Potgieter notes that in the current economic conditions, every serious and honest buyer haggles about price – no exception. Even though the seller pays the estate agent’s commission, some buyers may even try to reduce that. Should a buyer offer more than your asking price, be cautious.  As the age-old saying goes, if something is too good to be true, it probably is. “There is a good chance that the seller is being conned in this scenario, so they should insist on meeting the buyer in person. It is important to listen to your gut feel and follow your instincts. If the seller is still thinking about pursuing the deal, they must insist on delivery of banker’s guarantees for the full purchase price and payment of transfer costs prior to occupation,” says Potgieter.

You are offered your price or slightly more, and the buyer needs to move in immediately.

An old maxim in property states: ‘No guarantees – no keys.’  Potgieter says that now, more than ever before, this holds true. Sellers should never allow occupation of the property prior to transfer or at least until guarantees for the full purchase price have been delivered and all transfer and bond costs have been paid. Once this has been done, chances are much slighter that the deal will fall through. Once a buyer has occupation, it is extremely difficult to get rid of them should the deal turn sour.

The buyer pays the purchase price in instalments

“For some reason many buyers in the current market think that all sellers are in serious financial trouble. They then get creative and invent weird ways to assist the seller get rid of their property, while many of them simply do not qualify to get a cent from any bank.
Avoid instalment sales at all costs,” warns Potgieter, “Although it is a perfectly legal way to buy and sell property, often the buyer is not able to keep his side of the bargain causing the deal to fall through and the property to be off the market for a very long time.”

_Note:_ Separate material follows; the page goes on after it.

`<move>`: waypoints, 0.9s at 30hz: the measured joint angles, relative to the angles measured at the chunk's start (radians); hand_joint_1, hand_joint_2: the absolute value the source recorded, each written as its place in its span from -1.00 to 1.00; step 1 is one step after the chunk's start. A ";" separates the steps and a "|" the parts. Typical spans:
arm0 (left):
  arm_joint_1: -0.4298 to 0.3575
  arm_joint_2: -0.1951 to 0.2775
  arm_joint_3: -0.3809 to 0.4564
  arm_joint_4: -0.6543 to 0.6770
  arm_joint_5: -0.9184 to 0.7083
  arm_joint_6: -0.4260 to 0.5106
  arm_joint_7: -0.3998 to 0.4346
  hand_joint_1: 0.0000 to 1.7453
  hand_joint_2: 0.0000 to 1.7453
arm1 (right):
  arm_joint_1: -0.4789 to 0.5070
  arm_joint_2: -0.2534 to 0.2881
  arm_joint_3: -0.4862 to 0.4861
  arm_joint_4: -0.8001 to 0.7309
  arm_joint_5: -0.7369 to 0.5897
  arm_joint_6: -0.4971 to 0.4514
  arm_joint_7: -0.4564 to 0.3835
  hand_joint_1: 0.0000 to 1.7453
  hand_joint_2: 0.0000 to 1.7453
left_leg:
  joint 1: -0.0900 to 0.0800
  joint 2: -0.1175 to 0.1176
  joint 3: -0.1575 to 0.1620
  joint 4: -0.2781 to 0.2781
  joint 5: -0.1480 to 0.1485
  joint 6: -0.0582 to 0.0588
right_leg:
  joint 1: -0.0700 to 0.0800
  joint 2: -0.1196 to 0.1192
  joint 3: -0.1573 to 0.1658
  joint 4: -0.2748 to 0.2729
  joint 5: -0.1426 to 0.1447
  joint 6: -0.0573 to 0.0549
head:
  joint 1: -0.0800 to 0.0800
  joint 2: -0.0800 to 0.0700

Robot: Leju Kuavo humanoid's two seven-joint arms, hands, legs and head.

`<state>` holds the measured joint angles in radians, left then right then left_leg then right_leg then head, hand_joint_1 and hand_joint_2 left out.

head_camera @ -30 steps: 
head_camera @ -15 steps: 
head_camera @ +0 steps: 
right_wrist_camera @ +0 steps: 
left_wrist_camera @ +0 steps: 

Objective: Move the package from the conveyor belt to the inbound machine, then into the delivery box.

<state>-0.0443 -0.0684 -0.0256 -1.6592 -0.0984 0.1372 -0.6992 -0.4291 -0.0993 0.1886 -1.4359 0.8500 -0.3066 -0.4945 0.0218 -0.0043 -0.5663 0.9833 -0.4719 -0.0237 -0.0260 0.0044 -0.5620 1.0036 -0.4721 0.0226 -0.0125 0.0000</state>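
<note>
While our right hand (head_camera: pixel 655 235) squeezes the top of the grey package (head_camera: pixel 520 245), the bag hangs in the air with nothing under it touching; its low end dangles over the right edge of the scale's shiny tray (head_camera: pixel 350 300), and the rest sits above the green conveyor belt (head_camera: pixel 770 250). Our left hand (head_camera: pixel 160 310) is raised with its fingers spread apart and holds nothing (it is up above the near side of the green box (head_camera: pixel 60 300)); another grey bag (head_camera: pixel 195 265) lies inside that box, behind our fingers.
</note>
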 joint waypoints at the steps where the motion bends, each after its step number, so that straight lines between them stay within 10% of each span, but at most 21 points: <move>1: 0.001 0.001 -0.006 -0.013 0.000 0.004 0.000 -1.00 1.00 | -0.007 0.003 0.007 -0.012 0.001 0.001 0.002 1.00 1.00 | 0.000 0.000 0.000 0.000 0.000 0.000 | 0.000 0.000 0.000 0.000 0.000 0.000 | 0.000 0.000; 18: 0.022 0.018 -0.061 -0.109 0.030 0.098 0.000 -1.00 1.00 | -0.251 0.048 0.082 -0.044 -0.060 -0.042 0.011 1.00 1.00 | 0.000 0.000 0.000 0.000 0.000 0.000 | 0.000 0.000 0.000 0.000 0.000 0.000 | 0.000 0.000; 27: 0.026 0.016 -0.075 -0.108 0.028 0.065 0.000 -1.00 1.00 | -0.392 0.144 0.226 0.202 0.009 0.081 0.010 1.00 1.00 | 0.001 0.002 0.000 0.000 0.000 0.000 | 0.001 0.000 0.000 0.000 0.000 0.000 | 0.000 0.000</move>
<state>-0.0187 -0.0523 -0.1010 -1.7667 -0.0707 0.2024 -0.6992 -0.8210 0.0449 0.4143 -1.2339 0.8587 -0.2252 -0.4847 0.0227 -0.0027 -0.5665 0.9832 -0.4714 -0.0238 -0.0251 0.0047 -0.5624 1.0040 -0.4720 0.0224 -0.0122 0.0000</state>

The buyer insists on using his own transferring attorney

In our legal system, the seller appoints the transferring attorney and the buyer pays the fee. That is the way it works. Often buyers insist that a family member who is an attorney and lives in another town attends to the transfer as this would save the buyer bags of money. “In cases like these, it is best for sellers to bury their pity and insist on using someone they know or who comes highly recommended. If an attorney acts outside the area in which they have jurisdiction they will have to appoint correspondents to attend to the dreary task of getting clearance figures from city councils, lodgement of deeds in the Deeds Office and so on. It means double work and most possibly delays,” advises Potgieter.

“Lastly,” says Potgieter, “When in doubt and especially before accepting an offer, consult with a property professional of good standing. A reputable estate agent or attorney will be able to speedily advise on the possible pitfalls of an offer and suggest changes to protect both parties. Their fee may prove to be the best investment ever made,” he concludes.